Work through the data line by line, gathering every line that has the word "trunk".

☆ ☆ ☆ ☆ ☆

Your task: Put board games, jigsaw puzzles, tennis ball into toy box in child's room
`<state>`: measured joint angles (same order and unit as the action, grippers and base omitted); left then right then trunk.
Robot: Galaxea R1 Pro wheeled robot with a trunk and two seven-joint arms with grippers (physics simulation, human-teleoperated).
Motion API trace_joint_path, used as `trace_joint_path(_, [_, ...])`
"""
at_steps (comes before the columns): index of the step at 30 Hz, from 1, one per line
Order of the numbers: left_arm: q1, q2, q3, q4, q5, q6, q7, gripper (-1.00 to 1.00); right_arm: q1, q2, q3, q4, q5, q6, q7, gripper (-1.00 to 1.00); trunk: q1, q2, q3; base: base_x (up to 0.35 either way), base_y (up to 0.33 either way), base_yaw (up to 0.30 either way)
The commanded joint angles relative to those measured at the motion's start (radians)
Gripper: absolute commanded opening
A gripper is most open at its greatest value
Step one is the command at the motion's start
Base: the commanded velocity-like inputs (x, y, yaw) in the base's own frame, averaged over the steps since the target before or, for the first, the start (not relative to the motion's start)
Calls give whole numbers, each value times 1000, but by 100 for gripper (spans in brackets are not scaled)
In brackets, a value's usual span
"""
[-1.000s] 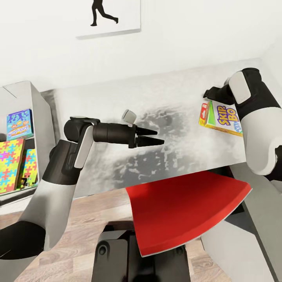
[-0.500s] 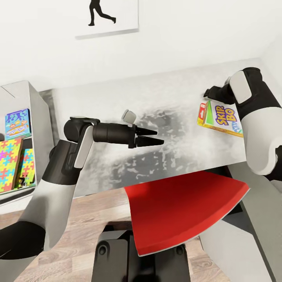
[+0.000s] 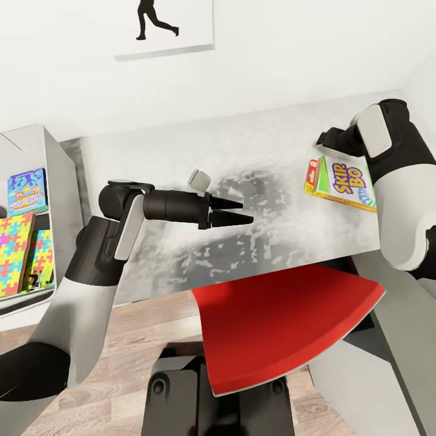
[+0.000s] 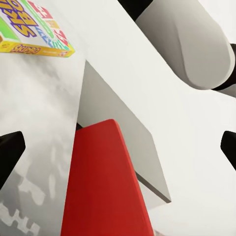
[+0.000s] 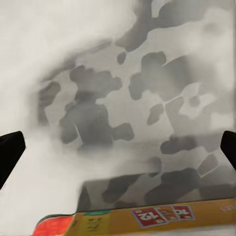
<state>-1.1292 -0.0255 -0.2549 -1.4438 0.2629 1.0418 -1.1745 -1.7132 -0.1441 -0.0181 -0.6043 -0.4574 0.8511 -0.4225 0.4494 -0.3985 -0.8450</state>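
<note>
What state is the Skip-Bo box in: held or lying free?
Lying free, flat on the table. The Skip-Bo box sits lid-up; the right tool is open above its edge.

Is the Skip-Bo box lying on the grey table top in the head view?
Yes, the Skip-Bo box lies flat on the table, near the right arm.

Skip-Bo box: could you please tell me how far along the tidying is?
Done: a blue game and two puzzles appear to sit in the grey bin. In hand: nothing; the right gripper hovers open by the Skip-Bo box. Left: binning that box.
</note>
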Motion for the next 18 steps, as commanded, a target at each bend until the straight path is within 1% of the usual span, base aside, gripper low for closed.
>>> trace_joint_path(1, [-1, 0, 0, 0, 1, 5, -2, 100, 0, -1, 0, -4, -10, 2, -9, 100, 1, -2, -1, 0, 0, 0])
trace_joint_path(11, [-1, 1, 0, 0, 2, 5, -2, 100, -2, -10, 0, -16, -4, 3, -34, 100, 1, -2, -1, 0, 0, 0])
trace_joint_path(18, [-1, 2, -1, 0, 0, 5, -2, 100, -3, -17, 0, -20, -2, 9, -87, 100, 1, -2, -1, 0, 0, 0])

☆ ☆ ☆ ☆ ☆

■ Finished task ■
`<state>`: measured joint angles (same order and unit as the action, grippers and base omitted); left then right then trunk.
Robot: Galaxea R1 Pro wheeled robot with a trunk and two seven-joint arms with grippers (physics simulation, human-teleoperated).
Order of the numbers: left_arm: q1, q2, q3, q4, q5, q6, q7, gripper (-1.00 to 1.00); right_arm: q1, q2, q3, q4, q5, q6, q7, gripper (-1.00 to 1.00); trunk: q1, q2, q3; base: base_x (up to 0.35 either way), base_y (up to 0.33 either way), base_yaw (up to 0.30 either way)

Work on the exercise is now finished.